▸ WHAT THE TASK REQUIRES
Everything in the listing below must be reproduced exactly, apart from its images.

▸ DATA SEGMENT
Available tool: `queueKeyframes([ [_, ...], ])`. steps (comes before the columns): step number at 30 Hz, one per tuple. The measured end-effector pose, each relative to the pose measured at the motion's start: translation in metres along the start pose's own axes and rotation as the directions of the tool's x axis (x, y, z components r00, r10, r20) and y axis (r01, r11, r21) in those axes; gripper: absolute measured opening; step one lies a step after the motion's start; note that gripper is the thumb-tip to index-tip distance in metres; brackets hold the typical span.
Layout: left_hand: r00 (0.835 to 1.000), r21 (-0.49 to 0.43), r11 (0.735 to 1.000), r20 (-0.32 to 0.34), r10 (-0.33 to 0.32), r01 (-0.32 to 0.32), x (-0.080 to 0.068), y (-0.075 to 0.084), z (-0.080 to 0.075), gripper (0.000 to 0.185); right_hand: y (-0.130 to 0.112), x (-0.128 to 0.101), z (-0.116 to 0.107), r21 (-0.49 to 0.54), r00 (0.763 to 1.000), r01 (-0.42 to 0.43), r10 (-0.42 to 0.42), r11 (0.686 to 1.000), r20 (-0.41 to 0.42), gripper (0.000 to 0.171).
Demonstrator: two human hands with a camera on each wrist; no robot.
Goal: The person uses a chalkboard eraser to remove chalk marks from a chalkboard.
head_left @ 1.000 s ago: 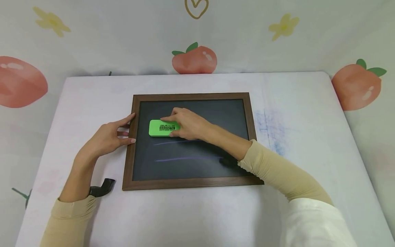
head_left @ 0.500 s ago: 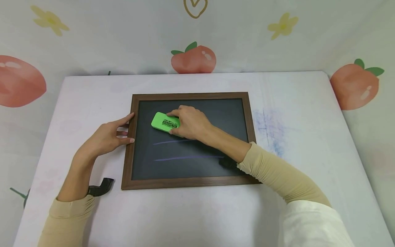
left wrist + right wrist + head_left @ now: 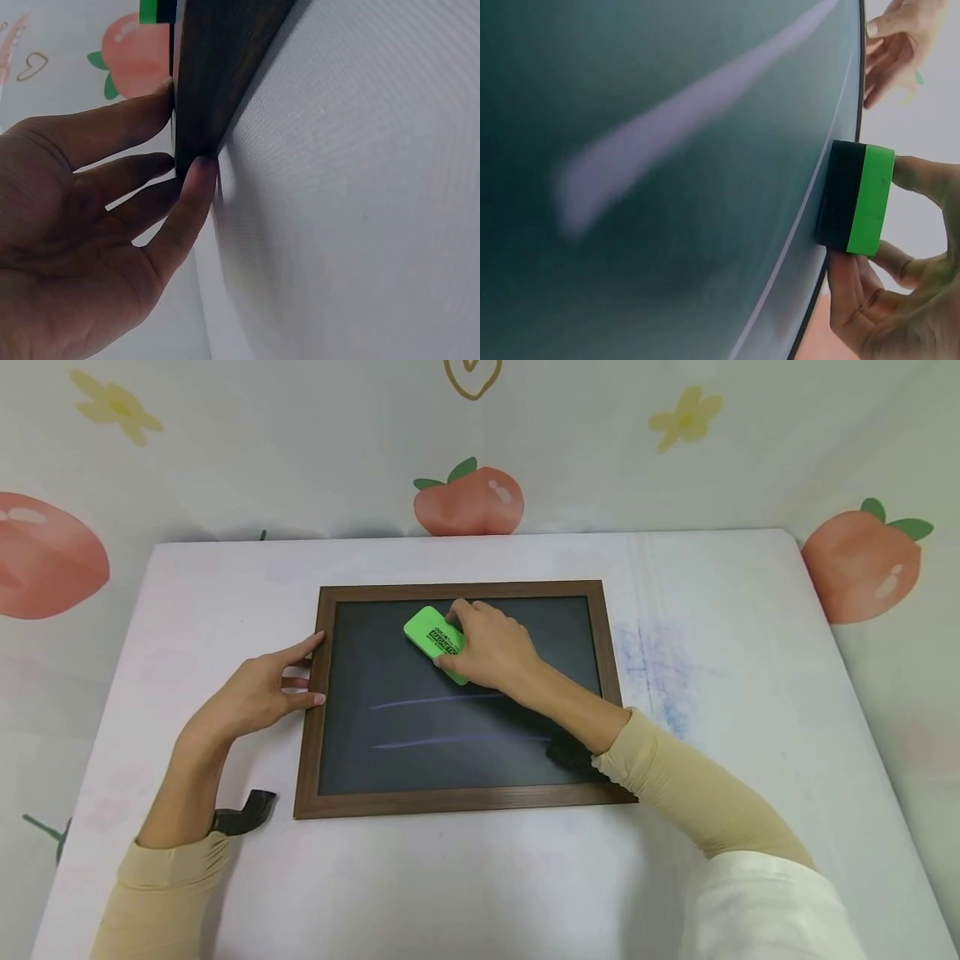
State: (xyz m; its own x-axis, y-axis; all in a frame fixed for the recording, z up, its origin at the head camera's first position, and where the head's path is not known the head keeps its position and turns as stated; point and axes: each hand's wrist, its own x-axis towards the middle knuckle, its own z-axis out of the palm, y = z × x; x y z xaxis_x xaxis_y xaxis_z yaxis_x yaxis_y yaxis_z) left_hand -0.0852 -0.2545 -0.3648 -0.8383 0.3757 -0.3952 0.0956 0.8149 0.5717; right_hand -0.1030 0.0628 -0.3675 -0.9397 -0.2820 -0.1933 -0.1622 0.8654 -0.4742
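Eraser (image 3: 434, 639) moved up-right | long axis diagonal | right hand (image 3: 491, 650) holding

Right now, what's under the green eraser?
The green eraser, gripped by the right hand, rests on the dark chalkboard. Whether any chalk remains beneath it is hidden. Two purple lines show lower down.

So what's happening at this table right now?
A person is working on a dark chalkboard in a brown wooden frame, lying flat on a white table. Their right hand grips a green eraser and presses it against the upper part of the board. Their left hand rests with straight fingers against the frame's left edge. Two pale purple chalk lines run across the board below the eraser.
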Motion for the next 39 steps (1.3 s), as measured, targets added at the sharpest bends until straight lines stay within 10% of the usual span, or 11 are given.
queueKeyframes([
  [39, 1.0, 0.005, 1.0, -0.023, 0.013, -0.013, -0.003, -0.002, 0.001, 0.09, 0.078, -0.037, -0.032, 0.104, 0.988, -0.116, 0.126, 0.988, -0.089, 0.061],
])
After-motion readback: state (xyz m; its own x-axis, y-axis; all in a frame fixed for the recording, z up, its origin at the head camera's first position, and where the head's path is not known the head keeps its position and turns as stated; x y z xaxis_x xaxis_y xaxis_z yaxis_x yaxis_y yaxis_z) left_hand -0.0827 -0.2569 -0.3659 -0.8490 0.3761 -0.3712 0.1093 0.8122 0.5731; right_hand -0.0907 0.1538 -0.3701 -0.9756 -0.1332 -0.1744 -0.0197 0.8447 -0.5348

▸ EXERCISE RESPONSE
Available tool: `queueKeyframes([ [_, ...], ])`. steps (comes before the columns): step number at 30 Hz, one per tuple. The measured end-effector pose, each relative to the pose measured at the motion's start: translation in metres along the start pose's own axes and rotation as the directions of the tool's x axis (x, y, z components r00, r10, r20) and y axis (r01, r11, r21) in those axes; gripper: absolute measured opening; step one lies a step after the motion's start; note that gripper is the thumb-tip to index-tip distance in metres; brackets hold the typical span.
Layout: left_hand: r00 (0.835 to 1.000), r21 (-0.49 to 0.43), r11 (0.735 to 1.000), r20 (-0.32 to 0.34), r10 (-0.33 to 0.32), r01 (-0.32 to 0.32), x (-0.080 to 0.068), y (-0.075 to 0.084), z (-0.080 to 0.075), gripper (0.000 to 0.185); right_hand: y (-0.130 to 0.112), x (-0.128 to 0.101), z (-0.116 to 0.107), r21 (-0.49 to 0.54), r00 (0.763 to 1.000), r01 (-0.42 to 0.43), r10 (-0.42 to 0.42), r11 (0.686 to 1.000), r20 (-0.41 to 0.42), gripper (0.000 to 0.171).
Demonstrator: two human hands with a camera on each wrist; no robot.
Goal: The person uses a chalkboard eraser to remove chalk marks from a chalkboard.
head_left @ 1.000 s ago: 
head_left @ 0.500 s ago: 
left wrist + right wrist + head_left @ now: 
State: (xyz m; its own x-axis, y-axis; all in a frame fixed for the recording, z up, its origin at the head camera's first position, and where the head's path is not known the head keeps its position and turns as stated; point and axes: each hand's wrist, its own x-axis towards the middle knuckle, its own z-axis out of the palm, y = z × x; x y z xaxis_x xaxis_y xaxis_z yaxis_x yaxis_y yaxis_z) left_hand -0.0852 -0.2545 -0.3648 -0.8383 0.3757 -0.3952 0.0956 0.8149 0.5717; right_hand -0.1030 0.0628 -0.3675 -0.9397 -0.2820 -0.1933 -0.1622 0.8654 -0.4742
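Eraser (image 3: 434, 639) moved up-right | long axis diagonal | right hand (image 3: 491, 650) holding

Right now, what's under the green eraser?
The green eraser, gripped by the right hand, rests on the dark chalkboard. Whether any chalk remains beneath it is hidden. Two purple lines show lower down.

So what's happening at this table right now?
A person is working on a dark chalkboard in a brown wooden frame, lying flat on a white table. Their right hand grips a green eraser and presses it against the upper part of the board. Their left hand rests with straight fingers against the frame's left edge. Two pale purple chalk lines run across the board below the eraser.
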Motion for the next 39 steps (1.3 s), as measured, targets added at the sharpest bends until straight lines stay within 10% of the usual span, or 11 are given.
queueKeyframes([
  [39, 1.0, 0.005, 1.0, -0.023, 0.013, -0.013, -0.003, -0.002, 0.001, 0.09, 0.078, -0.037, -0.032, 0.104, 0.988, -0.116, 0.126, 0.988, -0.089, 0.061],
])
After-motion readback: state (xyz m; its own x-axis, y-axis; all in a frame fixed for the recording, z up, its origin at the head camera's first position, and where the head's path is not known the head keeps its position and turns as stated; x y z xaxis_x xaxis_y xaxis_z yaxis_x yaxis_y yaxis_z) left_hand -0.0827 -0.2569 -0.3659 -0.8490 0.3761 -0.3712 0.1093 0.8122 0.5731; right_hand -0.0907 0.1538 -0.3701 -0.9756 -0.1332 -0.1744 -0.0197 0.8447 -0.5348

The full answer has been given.